**What you have to do:** Please copy each line of the listing that includes the string "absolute".

**Records for this exercise:**

┄┄┄┄┄┄┄┄┄┄┄┄┄┄┄┄┄┄┄┄

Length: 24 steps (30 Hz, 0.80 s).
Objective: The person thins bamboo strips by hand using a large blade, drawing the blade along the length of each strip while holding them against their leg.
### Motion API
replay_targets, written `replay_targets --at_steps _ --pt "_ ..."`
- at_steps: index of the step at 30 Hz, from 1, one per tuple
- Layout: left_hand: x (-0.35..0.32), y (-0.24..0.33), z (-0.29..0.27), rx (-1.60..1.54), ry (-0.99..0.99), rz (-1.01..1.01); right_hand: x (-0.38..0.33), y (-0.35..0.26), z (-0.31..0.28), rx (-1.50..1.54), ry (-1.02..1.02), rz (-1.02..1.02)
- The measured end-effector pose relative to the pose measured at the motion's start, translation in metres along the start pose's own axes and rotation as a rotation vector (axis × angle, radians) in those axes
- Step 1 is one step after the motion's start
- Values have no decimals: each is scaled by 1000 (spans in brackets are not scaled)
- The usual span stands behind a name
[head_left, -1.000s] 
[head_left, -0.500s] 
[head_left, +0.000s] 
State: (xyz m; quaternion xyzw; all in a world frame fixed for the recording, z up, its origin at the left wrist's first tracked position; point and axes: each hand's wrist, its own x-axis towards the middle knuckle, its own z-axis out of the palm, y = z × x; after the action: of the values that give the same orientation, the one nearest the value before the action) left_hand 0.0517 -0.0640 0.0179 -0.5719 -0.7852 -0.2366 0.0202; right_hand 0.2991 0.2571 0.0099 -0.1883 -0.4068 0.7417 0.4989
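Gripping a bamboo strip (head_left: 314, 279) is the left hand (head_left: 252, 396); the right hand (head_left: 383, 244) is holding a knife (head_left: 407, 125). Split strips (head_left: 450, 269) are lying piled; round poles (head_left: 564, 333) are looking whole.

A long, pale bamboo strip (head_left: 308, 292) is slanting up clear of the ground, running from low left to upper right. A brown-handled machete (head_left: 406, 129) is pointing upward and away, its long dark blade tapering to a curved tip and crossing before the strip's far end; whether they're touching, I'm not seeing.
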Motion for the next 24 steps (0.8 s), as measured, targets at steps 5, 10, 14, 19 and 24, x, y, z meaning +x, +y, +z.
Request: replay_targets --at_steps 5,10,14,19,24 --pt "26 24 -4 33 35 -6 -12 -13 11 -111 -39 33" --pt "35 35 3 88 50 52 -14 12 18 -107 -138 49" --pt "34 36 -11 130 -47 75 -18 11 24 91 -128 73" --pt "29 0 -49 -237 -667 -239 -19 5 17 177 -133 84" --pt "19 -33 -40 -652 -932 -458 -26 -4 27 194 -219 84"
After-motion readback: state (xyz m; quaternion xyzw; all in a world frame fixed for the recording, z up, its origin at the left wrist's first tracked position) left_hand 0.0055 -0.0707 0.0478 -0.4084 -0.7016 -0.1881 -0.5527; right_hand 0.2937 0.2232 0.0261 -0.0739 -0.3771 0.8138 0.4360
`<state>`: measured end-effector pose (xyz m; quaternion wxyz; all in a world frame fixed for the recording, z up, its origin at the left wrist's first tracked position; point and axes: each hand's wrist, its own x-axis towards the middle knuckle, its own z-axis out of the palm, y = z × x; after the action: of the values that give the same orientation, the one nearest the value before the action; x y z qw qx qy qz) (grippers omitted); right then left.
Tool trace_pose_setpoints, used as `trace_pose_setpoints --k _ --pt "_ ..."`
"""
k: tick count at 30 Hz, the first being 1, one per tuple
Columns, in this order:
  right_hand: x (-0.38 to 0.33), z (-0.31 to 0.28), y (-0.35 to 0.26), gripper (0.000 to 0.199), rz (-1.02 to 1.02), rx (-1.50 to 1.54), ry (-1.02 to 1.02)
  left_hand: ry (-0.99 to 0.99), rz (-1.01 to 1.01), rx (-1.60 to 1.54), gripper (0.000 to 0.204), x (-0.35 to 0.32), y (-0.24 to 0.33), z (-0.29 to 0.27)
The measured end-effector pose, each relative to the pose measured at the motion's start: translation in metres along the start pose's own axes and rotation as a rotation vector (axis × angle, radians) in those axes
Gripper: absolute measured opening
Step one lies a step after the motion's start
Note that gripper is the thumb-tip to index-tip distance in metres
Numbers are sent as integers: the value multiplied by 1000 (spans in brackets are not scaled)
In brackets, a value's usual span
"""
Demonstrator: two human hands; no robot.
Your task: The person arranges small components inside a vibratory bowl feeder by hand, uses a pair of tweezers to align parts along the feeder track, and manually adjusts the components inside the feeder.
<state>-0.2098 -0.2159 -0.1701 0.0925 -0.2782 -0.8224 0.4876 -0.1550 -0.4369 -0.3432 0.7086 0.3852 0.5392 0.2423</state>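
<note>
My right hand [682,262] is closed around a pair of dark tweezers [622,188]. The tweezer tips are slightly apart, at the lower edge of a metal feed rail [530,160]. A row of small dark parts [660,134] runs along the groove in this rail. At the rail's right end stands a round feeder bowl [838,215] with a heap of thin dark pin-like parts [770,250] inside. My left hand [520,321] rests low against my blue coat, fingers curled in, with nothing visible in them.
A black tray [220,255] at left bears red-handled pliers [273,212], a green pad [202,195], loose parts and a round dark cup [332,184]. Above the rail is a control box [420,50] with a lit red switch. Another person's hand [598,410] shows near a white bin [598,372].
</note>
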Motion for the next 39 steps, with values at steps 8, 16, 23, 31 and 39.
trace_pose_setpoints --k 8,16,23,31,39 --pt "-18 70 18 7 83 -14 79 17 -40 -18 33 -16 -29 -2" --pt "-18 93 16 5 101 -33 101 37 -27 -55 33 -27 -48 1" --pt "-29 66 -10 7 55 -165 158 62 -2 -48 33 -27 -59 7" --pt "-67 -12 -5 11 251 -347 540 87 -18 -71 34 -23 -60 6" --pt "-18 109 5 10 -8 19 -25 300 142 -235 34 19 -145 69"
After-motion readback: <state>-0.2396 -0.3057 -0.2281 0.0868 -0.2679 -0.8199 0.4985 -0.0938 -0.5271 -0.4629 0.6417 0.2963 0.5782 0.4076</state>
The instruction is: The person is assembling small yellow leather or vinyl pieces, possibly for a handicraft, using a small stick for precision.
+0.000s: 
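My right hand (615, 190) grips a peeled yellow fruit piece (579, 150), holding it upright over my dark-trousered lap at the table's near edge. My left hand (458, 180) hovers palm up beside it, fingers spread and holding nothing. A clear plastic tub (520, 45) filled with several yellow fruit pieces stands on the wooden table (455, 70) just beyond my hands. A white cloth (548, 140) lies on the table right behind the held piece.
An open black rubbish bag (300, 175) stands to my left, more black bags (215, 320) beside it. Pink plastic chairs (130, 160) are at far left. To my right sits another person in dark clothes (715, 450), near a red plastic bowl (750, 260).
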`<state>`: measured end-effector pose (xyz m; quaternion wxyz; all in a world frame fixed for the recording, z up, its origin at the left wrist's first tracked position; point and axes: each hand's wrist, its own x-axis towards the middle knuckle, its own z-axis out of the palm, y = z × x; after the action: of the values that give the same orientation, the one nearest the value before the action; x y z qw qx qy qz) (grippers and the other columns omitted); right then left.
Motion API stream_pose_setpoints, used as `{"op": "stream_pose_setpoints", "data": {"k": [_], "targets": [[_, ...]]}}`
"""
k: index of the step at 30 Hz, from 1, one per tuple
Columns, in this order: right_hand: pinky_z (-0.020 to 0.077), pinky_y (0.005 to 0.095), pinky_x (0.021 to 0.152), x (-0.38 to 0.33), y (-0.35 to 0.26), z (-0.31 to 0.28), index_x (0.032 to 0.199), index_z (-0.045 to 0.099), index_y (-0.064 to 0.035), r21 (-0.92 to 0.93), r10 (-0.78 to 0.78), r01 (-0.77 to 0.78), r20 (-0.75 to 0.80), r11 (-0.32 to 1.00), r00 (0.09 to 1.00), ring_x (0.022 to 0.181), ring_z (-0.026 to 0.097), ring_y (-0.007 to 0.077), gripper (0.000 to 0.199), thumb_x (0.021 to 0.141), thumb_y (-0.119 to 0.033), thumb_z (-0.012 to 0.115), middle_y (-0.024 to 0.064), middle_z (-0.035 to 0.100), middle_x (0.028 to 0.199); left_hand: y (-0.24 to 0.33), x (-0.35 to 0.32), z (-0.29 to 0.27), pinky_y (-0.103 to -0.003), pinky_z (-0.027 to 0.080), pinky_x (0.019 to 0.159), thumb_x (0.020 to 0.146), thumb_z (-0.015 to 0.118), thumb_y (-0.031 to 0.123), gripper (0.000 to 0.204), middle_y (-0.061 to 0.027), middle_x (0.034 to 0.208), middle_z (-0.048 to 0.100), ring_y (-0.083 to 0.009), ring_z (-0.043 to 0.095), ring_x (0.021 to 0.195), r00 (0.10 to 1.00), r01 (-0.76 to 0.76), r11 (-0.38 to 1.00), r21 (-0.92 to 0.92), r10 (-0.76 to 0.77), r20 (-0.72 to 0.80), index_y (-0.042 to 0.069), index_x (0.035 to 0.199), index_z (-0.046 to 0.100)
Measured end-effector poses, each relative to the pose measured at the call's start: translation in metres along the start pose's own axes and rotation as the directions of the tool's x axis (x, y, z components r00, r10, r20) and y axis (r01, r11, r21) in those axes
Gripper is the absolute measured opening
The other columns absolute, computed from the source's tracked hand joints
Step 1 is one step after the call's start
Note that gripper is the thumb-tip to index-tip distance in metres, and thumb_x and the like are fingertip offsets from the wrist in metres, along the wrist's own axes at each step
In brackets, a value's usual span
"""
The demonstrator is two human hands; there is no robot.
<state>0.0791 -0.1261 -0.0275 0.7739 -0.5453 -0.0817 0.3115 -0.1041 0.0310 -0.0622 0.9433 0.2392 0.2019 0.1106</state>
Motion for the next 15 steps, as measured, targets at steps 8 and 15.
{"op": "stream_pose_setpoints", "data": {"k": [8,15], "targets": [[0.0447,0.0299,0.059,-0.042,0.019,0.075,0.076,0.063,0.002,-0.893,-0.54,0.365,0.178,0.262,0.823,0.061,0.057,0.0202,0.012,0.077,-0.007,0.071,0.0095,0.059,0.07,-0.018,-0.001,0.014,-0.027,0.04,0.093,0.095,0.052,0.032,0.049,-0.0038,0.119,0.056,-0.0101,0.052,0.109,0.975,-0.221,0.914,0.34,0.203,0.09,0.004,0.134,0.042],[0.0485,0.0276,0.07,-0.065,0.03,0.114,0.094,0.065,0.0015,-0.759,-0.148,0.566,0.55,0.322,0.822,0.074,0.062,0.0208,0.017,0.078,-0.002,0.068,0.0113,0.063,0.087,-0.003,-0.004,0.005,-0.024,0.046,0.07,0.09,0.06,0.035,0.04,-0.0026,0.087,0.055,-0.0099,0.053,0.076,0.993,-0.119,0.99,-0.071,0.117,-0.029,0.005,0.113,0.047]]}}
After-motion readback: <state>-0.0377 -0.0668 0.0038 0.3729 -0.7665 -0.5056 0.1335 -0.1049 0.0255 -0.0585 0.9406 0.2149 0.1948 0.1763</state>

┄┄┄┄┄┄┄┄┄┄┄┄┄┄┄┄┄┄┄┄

**Solution:**
Gripper: absolute measured opening
Gripper is the absolute measured opening
The other columns absolute, computed from the source's tracked hand joints

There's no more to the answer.